British army chief denies rift on Iraq
LONDON — Britain's army chief, who set off a political storm by calling for troops to be withdrawn from Iraq "soon," said today he meant a phased withdrawal over two or three years, and denied that he was attacking government policy.
Gen. Richard Dannatt gave a series of interviews after newspapers ran front-page stories interpreting his remarks published Thursday by The Daily Mail as a critique of Prime Minister Tony Blair's policy.
Dannatt said in the initial interview that the British military should "get ourselves out sometime soon because our presence exacerbates the security problems."
This morning, he insisted Britain stood "shoulder to shoulder with the Americans, and their timing and our timing are one and the same."
"We'll probably reduce our soldiers over the course of the next year or two or three — let's wait and see. That's what I mean by sometime soon," Dannatt said in an interview with Sky News.
"We don't do surrender. We don't pull down white flags. We're going to see this through," Dannatt said in an interview with British Broadcasting Corp. radio.
Britain has not set a timetable for the departure of its 7,500 troops from Iraq, but it has handed over security responsibilities in two provinces to Iraqi forces and is preparing to do the same in a third.

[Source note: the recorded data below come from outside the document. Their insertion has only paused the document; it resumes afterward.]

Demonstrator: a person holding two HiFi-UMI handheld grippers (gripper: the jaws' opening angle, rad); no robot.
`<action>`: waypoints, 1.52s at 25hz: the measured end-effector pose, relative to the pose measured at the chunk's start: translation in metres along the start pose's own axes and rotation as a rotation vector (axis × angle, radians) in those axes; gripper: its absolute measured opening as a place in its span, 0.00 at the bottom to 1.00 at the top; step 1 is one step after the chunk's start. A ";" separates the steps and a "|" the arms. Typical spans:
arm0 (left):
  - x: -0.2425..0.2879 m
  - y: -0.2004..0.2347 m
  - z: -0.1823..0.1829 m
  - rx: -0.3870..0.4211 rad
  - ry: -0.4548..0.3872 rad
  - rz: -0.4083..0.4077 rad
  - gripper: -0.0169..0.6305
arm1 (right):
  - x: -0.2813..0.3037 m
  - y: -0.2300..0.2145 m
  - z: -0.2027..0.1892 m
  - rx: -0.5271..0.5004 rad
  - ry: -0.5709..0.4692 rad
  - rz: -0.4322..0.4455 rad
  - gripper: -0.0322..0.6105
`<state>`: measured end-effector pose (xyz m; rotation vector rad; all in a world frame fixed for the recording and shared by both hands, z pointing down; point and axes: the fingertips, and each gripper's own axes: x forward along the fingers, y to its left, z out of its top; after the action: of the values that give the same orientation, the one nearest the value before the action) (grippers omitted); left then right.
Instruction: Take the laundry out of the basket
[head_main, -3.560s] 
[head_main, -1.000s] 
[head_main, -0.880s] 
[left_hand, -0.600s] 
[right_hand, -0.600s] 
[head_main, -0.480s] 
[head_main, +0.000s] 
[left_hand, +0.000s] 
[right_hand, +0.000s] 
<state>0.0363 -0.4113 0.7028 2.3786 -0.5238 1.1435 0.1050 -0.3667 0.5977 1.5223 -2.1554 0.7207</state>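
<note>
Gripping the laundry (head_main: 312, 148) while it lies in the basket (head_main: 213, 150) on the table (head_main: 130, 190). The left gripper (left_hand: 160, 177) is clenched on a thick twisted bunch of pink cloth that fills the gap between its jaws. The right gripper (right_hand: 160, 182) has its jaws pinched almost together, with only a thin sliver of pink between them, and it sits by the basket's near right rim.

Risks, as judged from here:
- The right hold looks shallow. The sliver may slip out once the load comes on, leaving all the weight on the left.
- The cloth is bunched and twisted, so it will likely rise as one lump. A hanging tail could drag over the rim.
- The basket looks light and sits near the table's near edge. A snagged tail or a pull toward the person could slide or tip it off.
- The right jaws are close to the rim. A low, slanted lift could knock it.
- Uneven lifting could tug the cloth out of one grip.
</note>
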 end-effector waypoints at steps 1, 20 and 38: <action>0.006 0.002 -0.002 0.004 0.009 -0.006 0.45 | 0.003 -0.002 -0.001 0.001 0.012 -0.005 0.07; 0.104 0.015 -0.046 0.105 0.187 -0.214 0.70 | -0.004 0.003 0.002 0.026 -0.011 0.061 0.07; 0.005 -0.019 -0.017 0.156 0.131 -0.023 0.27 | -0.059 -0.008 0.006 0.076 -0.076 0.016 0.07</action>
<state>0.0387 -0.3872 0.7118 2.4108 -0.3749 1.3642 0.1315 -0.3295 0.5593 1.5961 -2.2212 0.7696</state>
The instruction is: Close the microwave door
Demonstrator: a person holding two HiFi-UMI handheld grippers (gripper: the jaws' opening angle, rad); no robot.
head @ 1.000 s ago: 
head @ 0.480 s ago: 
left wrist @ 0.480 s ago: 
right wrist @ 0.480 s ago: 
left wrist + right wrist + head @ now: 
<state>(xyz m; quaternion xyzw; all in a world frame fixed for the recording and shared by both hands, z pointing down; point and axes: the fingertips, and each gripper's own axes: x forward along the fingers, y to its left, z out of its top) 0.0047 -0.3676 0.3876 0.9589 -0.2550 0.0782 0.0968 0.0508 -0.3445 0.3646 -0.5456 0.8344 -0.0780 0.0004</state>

Blair's official spokesman told reporters in Scotland, where Blair is involved in Northern Ireland talks, that the general had the prime minister's full support.
While insisting that Britain would stay the course in Iraq, Dannatt told the BBC: "We need to keep thinking about time because time is against us. Because time is money, time is particularly soldiers and soldiers' lives, and we cannot go on forever."